■ What the exercise asks ■
Each line from the first down to the one containing "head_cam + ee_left" should be returned exactly as it appears below.

■ Records supplied ■
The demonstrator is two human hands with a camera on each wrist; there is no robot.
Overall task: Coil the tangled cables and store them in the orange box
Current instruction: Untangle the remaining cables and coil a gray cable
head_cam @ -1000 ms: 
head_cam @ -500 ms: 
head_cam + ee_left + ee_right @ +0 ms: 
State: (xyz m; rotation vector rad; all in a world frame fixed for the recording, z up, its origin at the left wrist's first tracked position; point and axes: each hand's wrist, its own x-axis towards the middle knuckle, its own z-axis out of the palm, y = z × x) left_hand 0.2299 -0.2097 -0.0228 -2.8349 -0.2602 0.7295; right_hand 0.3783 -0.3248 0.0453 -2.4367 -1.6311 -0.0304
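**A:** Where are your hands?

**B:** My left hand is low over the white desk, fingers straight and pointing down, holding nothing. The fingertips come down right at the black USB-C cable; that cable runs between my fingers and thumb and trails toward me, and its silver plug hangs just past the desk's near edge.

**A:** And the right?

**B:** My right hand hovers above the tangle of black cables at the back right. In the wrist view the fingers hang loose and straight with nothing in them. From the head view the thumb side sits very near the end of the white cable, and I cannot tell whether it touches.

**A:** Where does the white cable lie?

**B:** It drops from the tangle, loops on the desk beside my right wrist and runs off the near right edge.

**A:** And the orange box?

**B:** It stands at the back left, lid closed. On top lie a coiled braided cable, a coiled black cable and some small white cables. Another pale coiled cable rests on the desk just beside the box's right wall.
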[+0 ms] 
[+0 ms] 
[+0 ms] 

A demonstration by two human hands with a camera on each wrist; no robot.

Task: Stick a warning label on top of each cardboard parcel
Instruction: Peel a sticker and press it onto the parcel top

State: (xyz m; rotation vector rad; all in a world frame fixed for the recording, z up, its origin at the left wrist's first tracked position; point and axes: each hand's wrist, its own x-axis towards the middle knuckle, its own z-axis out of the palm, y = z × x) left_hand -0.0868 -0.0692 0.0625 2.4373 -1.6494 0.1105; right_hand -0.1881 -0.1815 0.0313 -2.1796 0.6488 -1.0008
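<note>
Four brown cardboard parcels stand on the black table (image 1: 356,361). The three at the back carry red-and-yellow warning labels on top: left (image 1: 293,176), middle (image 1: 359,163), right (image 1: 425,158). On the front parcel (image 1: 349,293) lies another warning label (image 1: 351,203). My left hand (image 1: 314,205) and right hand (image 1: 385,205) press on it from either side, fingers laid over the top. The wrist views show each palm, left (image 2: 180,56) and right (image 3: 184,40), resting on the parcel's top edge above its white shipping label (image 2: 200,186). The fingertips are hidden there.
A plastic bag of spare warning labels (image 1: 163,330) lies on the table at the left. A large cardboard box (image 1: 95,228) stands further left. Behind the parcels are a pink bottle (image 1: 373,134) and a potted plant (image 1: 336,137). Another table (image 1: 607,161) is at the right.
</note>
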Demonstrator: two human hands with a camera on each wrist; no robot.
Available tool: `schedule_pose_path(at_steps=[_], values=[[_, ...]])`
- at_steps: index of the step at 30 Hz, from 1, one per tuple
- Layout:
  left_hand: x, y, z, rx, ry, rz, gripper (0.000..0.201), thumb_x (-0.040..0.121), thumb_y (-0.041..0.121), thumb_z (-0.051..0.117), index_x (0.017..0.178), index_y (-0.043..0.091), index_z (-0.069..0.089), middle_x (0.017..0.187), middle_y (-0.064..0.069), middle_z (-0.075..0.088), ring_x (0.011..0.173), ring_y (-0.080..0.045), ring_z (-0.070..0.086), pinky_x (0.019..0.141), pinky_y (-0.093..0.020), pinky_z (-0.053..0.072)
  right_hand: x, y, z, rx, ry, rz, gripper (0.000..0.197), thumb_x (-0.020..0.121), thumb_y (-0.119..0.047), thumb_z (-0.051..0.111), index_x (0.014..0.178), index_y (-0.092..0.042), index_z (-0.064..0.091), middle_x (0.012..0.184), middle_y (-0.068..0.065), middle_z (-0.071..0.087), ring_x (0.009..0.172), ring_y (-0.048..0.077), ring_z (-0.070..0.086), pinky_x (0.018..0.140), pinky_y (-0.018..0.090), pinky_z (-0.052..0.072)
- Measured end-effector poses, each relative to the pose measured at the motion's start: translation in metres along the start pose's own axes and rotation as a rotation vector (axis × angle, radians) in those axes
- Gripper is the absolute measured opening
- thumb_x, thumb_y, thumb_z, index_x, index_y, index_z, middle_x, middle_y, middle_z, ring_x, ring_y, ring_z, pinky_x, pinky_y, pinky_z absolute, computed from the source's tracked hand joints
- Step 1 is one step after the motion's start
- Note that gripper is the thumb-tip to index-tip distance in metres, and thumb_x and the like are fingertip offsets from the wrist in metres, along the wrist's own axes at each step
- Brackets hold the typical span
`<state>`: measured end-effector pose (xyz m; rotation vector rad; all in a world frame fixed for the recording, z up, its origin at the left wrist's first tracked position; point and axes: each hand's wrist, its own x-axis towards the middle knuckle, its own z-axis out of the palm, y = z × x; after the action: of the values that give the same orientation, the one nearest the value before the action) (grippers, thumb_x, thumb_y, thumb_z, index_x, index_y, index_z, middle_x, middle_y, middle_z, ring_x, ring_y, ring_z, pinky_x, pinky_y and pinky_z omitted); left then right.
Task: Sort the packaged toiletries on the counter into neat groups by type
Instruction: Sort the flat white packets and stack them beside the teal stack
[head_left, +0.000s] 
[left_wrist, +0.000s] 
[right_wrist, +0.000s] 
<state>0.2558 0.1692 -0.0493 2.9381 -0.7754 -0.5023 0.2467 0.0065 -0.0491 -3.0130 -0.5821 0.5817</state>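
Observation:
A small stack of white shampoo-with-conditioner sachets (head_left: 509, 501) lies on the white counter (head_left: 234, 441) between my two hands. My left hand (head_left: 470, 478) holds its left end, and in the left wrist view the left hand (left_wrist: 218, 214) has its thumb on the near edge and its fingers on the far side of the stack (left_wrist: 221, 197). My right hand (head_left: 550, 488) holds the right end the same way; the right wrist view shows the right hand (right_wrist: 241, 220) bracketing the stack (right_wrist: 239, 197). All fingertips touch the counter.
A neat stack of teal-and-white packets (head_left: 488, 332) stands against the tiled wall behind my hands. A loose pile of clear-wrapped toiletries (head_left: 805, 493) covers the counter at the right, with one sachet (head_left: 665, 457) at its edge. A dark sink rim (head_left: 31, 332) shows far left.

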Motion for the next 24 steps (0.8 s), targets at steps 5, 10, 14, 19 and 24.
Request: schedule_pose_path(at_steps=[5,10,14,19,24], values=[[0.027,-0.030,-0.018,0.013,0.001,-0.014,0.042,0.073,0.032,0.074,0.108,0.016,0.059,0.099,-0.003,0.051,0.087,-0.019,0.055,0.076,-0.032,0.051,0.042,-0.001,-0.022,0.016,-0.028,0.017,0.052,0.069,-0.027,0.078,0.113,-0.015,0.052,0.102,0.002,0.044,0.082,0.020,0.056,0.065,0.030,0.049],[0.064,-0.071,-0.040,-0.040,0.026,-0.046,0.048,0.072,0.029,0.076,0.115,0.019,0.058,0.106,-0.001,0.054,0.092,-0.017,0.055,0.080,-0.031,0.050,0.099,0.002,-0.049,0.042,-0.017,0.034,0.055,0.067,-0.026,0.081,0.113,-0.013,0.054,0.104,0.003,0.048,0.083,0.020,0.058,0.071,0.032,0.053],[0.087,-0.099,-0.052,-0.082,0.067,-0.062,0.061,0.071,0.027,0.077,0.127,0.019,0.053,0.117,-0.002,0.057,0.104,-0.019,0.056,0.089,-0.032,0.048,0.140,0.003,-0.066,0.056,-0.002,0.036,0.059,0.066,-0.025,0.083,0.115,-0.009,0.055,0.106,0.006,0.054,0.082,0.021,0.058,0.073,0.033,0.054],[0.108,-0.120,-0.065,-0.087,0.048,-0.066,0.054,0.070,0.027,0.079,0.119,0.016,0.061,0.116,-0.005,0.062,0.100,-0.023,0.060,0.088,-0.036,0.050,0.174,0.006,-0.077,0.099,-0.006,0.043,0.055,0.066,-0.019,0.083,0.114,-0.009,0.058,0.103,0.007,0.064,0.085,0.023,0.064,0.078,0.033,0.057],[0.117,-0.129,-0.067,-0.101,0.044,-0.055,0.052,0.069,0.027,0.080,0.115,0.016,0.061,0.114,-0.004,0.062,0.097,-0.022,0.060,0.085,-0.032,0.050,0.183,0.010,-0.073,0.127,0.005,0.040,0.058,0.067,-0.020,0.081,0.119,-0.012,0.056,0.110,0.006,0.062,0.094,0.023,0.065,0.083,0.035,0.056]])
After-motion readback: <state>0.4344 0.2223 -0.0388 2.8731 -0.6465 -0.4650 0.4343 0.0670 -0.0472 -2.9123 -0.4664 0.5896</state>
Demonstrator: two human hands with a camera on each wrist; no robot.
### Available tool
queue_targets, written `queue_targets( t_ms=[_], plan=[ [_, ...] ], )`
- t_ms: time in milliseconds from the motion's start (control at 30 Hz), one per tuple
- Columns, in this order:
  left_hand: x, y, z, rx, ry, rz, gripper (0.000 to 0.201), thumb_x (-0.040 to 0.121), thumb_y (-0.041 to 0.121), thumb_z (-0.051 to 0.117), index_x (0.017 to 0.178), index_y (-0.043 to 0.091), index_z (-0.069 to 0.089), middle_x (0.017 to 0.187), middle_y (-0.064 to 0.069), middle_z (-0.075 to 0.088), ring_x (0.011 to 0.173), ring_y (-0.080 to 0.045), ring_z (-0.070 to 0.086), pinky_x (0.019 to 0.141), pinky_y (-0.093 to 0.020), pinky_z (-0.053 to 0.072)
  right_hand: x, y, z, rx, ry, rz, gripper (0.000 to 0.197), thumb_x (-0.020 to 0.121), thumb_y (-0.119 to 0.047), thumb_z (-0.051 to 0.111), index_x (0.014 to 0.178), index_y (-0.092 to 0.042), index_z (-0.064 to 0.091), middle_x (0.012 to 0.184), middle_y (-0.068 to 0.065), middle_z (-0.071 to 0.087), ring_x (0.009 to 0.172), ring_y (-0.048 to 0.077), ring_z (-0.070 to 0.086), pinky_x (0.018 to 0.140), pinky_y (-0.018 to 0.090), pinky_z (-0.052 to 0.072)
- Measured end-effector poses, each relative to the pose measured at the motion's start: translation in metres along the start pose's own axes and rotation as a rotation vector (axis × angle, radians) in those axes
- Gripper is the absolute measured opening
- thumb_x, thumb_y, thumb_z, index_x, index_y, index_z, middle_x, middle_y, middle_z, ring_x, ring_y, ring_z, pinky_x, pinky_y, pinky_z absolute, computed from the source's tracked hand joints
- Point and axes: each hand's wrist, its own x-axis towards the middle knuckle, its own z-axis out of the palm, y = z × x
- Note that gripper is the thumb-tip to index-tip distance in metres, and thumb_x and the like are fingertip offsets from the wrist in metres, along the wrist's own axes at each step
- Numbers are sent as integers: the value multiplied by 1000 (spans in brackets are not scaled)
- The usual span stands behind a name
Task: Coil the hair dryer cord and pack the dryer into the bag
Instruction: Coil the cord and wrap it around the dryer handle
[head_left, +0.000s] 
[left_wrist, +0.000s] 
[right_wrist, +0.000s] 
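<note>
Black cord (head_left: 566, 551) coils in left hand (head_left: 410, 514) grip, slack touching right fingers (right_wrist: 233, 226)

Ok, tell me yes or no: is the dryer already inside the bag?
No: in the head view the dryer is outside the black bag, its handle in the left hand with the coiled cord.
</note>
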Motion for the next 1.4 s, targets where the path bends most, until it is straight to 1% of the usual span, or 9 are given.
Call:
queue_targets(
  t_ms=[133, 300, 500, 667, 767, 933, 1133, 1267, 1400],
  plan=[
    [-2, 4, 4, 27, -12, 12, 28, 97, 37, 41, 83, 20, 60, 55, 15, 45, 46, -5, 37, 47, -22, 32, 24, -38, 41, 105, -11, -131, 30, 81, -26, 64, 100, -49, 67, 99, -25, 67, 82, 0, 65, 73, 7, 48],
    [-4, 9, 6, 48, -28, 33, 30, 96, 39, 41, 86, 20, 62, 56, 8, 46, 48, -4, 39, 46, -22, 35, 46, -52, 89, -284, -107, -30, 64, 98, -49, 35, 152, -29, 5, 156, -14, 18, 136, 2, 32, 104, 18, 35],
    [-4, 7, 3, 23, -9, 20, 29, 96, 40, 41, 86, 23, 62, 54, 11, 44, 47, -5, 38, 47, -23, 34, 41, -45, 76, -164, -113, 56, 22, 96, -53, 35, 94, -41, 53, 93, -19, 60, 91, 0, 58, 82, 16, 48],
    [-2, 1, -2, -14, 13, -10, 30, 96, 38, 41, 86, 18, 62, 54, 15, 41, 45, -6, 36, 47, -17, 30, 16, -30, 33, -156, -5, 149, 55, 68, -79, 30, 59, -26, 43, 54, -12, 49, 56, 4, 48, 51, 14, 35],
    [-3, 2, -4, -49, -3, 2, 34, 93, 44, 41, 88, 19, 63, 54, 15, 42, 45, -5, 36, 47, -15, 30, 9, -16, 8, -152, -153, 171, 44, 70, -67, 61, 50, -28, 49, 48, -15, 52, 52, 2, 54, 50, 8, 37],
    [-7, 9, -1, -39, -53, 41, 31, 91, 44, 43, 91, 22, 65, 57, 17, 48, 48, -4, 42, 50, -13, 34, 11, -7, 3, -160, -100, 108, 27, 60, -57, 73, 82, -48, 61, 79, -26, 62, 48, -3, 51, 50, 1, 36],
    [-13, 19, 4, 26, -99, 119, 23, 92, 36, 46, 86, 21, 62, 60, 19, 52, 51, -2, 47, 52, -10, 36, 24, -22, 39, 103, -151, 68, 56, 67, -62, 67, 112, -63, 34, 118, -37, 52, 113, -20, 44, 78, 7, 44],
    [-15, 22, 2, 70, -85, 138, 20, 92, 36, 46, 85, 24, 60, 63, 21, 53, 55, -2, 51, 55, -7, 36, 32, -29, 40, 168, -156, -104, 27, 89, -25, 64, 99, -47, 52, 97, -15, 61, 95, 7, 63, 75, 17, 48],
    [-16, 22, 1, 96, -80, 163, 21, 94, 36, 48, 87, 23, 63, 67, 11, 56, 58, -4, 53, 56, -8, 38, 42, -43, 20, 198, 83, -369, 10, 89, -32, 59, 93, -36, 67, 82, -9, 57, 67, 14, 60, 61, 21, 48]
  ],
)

■ Written solution ■
The demonstrator is two human hands with a camera on each wrist; there is no robot.
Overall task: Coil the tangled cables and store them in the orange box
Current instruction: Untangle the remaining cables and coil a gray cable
head_cam @ -1000 ms: 
head_cam @ -500 ms: 
head_cam + ee_left + ee_right @ +0 ms: 

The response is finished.